Said, ülkenin içinde bulunduğu gerçek tehlike ile ekonomik ve toplumsal durumu ve sağlık sektöründe yaşanan sıkıntıları kastettiğini, bazı sektörlerde parti ve lobilere bağlılık temelinde işlerin yürüdüğünü ve bazı belediyelerde devletin varlık gösteremediğini dile getirdi.
Said, bazı kesimlerin, Tunus halkını, eğitimde, sağlıkta ve yaşamsal ihtiyaçları konusunda cezalandırdığını ve devletin kolay lokma olduğunu sandıklarını ifade etti.
‘Tunus halkına sükuneti koruma çağrısı’
Tunus halkına sükunetini koruma, provokasyonlara kanmama ve bazılarının yaydığı “söylentilere” kulak vermeme çağrısında bulunan Said, “Tek damla bile kan aksın istemiyorum.

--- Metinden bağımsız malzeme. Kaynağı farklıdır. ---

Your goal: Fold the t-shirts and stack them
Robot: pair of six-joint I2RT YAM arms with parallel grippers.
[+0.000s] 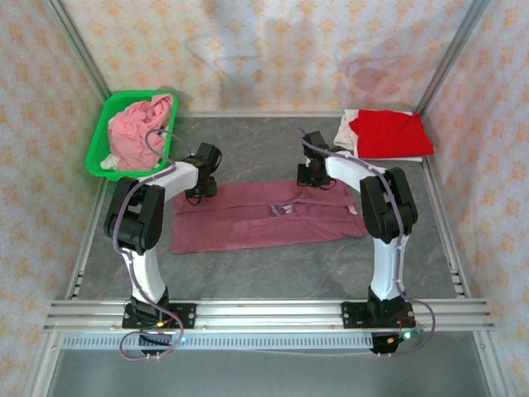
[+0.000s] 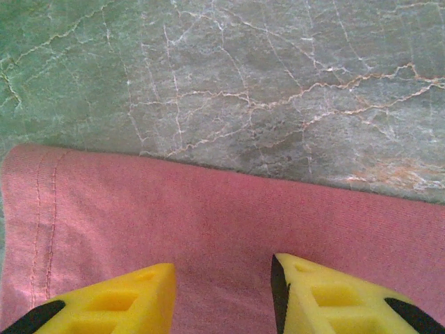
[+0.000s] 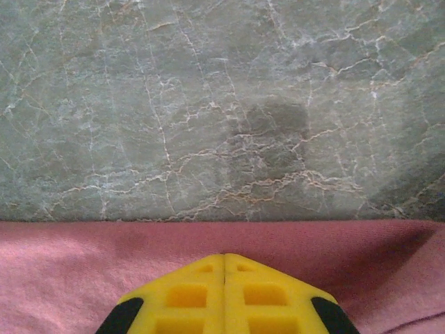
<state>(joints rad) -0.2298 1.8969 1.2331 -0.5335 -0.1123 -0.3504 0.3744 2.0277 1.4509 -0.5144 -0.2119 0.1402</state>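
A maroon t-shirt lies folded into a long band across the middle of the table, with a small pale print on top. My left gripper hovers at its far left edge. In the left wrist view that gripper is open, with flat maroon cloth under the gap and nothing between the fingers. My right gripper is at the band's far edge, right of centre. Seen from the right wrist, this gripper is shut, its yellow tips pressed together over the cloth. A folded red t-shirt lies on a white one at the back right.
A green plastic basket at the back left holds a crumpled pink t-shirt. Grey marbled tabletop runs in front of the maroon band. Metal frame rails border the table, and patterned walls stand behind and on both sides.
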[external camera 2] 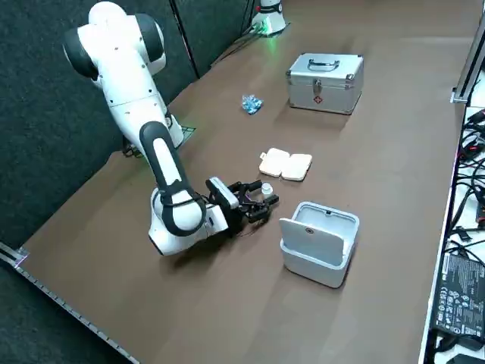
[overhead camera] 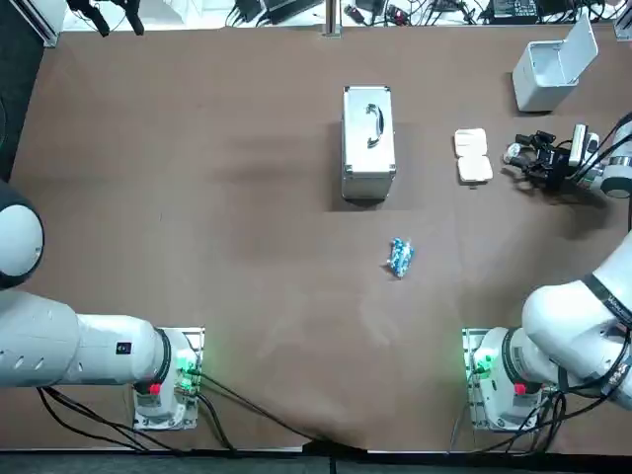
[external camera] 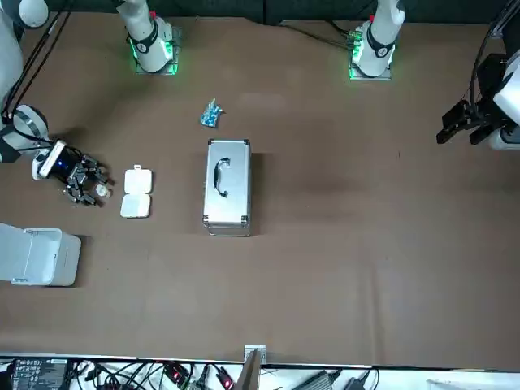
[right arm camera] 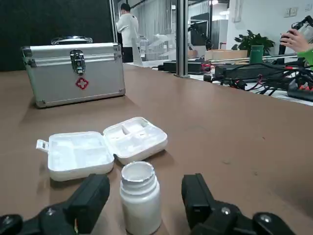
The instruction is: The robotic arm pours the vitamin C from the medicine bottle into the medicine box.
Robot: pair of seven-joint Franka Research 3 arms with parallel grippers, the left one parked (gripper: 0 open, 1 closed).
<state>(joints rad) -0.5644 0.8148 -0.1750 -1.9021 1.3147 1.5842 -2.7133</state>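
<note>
Clearly, the task is at its beginning. Nearest to the wrist camera, the right gripper [right arm camera: 144,200] is low over the table at the robot's far right side, with its jaws open. One black finger stands on each side of the medicine bottle [right arm camera: 140,183], and a gap shows between each finger and the white plastic, so nothing is gripped yet.

The bottle stands upright on the table between the fingers. Its cap is off and the mouth is open to the top. Whether vitamin C is inside, I cannot tell, because the opening is seen from the side.

Just behind the bottle lies the medicine box [right arm camera: 105,147], near to it but not touching. It is opened flat, with both white halves facing up. The compartments that show look empty, so I judge that no pouring is done.

Farther away, in the middle of the table, the silver first-aid case [right arm camera: 73,73] stands closed and well apart from the work. It should not be in the way.

What is left is almost everything. The fingers must close on the bottle, lift it, carry it over the open box, and tilt it until the tablets fall into a compartment. The way is short. The bottle is light and narrow, so an uneven closing could tip it over.
</note>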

Ülkede bir kanun var ve bu kanun herkese uygulanır.” diye konuştu.
Ülkede yeni tip koronavirüs (Kovid-19) salgınında yaşanan gelişmelere de değinen Said, Arap ve Afrika ülkelerinde en çok ölüm ve vakanın Tunus’ta görüldüğüne işaret etti. Said, “Her gün 400 kişi belki de daha fazlası ölüyor. Ölüm ‘yakın tehlike’ değil mi? Devletin çözülmesi ‘yakın tehlike’ değil mi?” ifadelerini kullandı.
Said, Meclisi feshetmediğini, sadece yasama faaliyetinin ve Meclisin yetkilerinin durdurulduğunu söyledi.